* _COLLECTED MATERIAL_:
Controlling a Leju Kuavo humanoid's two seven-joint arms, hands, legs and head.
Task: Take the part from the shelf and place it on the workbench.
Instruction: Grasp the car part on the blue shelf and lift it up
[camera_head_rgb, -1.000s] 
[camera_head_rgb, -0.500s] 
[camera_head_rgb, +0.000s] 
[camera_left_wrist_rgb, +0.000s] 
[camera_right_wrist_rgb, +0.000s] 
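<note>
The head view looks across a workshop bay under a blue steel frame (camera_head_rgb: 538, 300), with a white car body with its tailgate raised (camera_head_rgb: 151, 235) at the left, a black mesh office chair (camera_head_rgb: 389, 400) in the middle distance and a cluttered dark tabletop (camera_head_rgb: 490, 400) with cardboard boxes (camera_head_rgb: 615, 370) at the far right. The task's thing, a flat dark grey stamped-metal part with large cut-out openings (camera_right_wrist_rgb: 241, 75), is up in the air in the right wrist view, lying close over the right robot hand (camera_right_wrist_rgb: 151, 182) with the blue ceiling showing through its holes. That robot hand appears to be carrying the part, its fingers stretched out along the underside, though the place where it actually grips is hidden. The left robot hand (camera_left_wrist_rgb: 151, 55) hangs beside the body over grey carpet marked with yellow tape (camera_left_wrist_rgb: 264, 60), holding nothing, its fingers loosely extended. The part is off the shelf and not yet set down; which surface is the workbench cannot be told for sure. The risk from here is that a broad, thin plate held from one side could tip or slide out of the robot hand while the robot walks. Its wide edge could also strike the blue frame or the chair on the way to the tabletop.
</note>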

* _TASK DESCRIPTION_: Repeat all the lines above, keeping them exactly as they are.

* _RESULT OF THIS TASK_:
Controlling a Leju Kuavo humanoid's two seven-joint arms, hands, legs and head.
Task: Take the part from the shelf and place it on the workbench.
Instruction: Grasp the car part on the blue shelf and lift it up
[camera_head_rgb, -1.000s] 
[camera_head_rgb, -0.500s] 
[camera_head_rgb, +0.000s] 
[camera_left_wrist_rgb, +0.000s] 
[camera_right_wrist_rgb, +0.000s] 
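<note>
The head view looks across a workshop bay under a blue steel frame (camera_head_rgb: 538, 300), with a white car body with its tailgate raised (camera_head_rgb: 151, 235) at the left, a black mesh office chair (camera_head_rgb: 389, 400) in the middle distance and a cluttered dark tabletop (camera_head_rgb: 490, 400) with cardboard boxes (camera_head_rgb: 615, 370) at the far right. The task's thing, a flat dark grey stamped-metal part with large cut-out openings (camera_right_wrist_rgb: 241, 75), is up in the air in the right wrist view, lying close over the right robot hand (camera_right_wrist_rgb: 151, 182) with the blue ceiling showing through its holes. That robot hand appears to be carrying the part, its fingers stretched out along the underside, though the place where it actually grips is hidden. The left robot hand (camera_left_wrist_rgb: 151, 55) hangs beside the body over grey carpet marked with yellow tape (camera_left_wrist_rgb: 264, 60), holding nothing, its fingers loosely extended. The part is off the shelf and not yet set down; which surface is the workbench cannot be told for sure. The risk from here is that a broad, thin plate held from one side could tip or slide out of the robot hand while the robot walks. Its wide edge could also strike the blue frame or the chair on the way to the tabletop.
</note>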

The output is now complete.